Background reading on hurricane science, NHC forecast products, and preparedness. Built for everyone from first-timers to weather enthusiasts who want to dig deeper.

Looking for how to interpret a specific NHC product (cone, surge, wind probabilities)? See the Products Guide.

On this page
  1. The basics
  2. How forecasting works
  3. Key terminology
  4. Preparedness
  5. Deep-dive articles

The basics

Hurricanes (also called typhoons in the Western Pacific) are rotating low-pressure systems with sustained winds of at least 74 mph. They form over warm ocean water, strengthen through a feedback loop between sea-surface temperature, latent heat release, and atmospheric circulation, and weaken when they cross land or move over cooler water.
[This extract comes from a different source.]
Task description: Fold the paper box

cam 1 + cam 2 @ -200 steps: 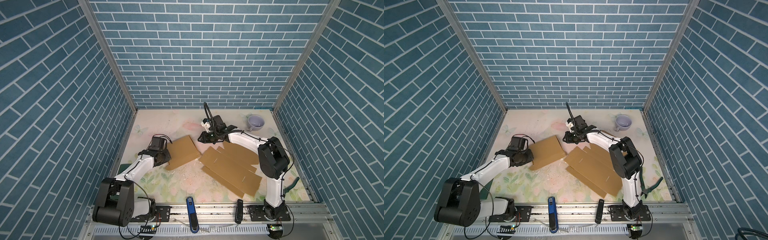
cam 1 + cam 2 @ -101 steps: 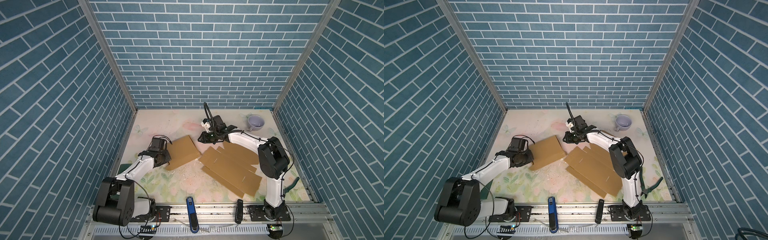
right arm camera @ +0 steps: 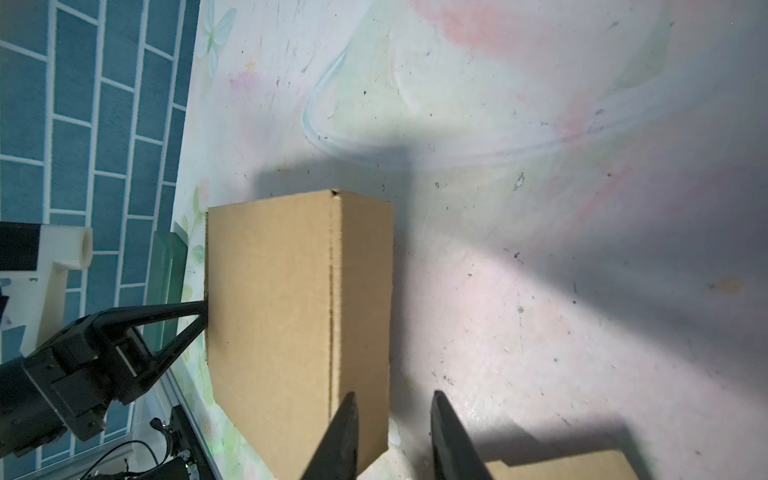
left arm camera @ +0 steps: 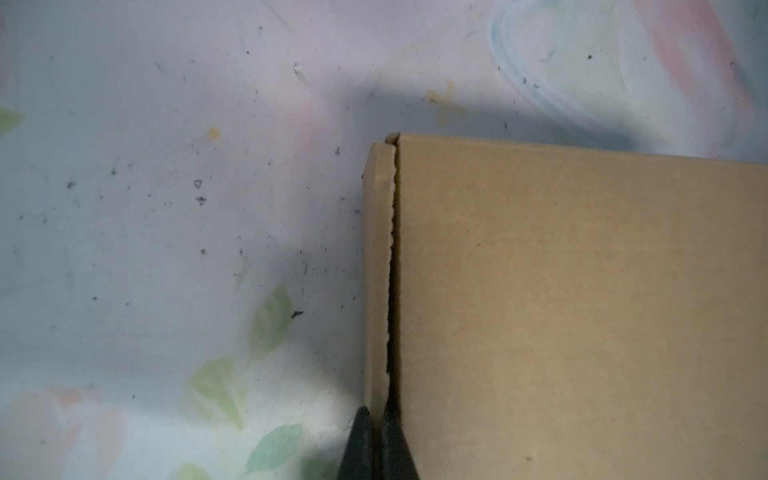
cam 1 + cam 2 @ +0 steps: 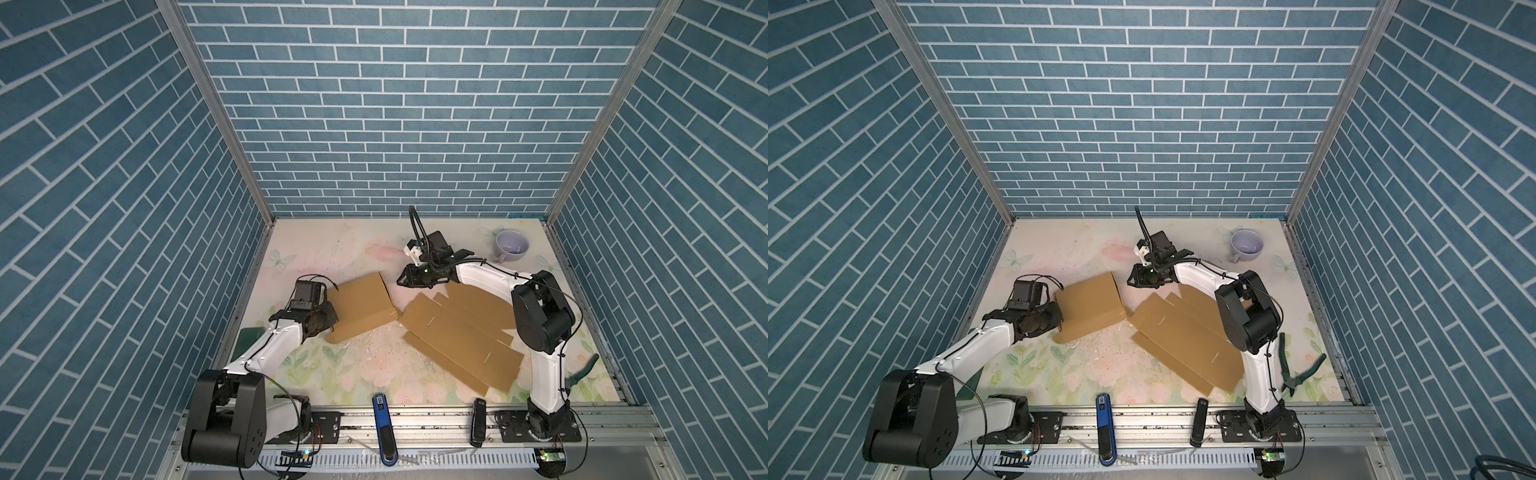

The Atlantic hurricane season runs June 1 to November 30, with peak activity in August through October. Eastern Pacific season starts a little earlier (May 15).

How forecasting works

Modern hurricane forecasting combines satellite imagery, aircraft reconnaissance ("hurricane hunters"), buoys, dropsondes, and dozens of numerical weather prediction models. The National Hurricane Center synthesizes all of this into the official forecast you see on TV and our site.

Key model families:

NHC's official forecast usually tracks closer to a multi-model consensus than any single model. The classic "spaghetti plot" you see online shows individual model tracks; NHC's cone is the consensus + historical error margins.

Key terminology

Tropical Depression (TD)
Sustained winds < 39 mph. Unnamed, designated by number.
Tropical Storm (TS)
39–73 mph. Gets a name.
Hurricane (H)
74+ mph. Classified Cat 1–5 on the Saffir-Simpson scale.
Invest
An "area of investigation" — disturbed weather NHC is monitoring for development. Numbered 90-99, recycling each season.
Cone of uncertainty
The forecast envelope showing where the center of the storm could go. Impacts extend well outside the cone.
Storm surge
Sea water pushed inland by hurricane winds — the deadliest hazard for most coastal hurricanes.
Rapid intensification (RI)
Wind speed increase of 35+ mph in 24 hours. Increasingly common as oceans warm.

Preparedness

The single most useful thing you can do, in order of priority:

  1. Know your zone. Most coastal counties have storm-surge evacuation zones (A, B, C, D, or numbered). Look yours up before a storm threatens.
  2. Have a plan. Where you'll go, how you'll get there, what you'll bring. Discuss with everyone in your household.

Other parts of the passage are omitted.